Abstract
AbstractThe major enhancer regulator lysine-specific histone demethylase 1A (LSD1) is required for mammalian embryogenesis and is implicated in human congenital diseases and multiple types of cancer; however, the underlying mechanisms remain enigmatic. Here, we dissect the role of LSD1 and its demethylase activity in gene regulation and cell fate transition. Surprisingly, the catalytic inactivation of LSD1 has a mild impact on gene expression and cellular differentiation whereas the loss of LSD1 protein de-represses enhancers globally and impairs cell fate transition. LSD1 deletion increases H3K27ac levels and P300 occupancy at LSD1-targeted enhancers.
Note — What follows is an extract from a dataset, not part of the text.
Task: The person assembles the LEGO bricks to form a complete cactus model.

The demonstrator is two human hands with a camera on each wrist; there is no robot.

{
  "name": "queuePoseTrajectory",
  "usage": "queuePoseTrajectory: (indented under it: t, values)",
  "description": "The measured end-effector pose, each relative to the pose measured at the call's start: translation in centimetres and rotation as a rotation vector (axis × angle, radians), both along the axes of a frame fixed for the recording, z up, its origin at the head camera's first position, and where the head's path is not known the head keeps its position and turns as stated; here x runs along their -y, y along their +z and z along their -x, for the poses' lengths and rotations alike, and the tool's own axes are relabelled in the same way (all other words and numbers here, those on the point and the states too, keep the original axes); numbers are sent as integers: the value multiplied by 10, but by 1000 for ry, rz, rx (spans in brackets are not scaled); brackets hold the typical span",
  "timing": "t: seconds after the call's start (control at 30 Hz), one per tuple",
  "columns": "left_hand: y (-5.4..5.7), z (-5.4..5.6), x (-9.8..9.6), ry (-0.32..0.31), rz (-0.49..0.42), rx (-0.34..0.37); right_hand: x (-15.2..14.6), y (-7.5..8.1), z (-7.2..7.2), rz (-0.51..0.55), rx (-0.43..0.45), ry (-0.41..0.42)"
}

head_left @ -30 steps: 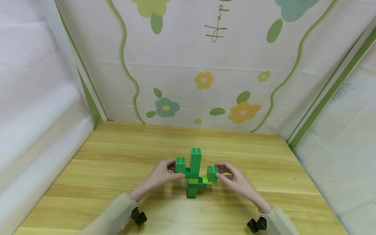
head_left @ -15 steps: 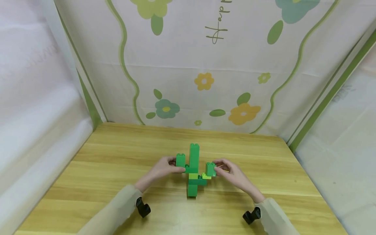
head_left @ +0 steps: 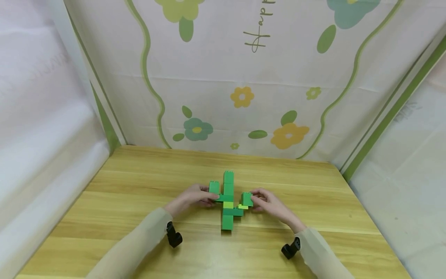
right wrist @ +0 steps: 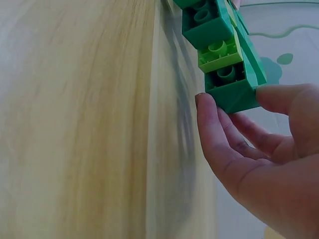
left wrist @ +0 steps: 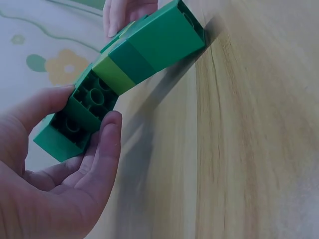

The gain of H3K27ac catalyzed by P300/CBP, not the loss of CoREST complex components from chromatin, contributes to the transcription de-repression of LSD1 targets and differentiation defects caused by LSD1 loss. Together, our study demonstrates a demethylase-independent role of LSD1 in regulating enhancers and cell fate transition, providing insight into treating diseases driven by LSD1 mutations and misregulation.
Funder
U.S. Department of Health & Human Services | NIH | Eunice Kennedy Shriver National Institute of Child Health and Human Development
U.S. Department of Health & Human Services | NIH | National Cancer Institute
Publisher
Springer Science and Business Media LLC
Subject
General Physics and Astronomy,General Biochemistry, Genetics and Molecular Biology,General Chemistry,Multidisciplinary
Cited by
9 articles.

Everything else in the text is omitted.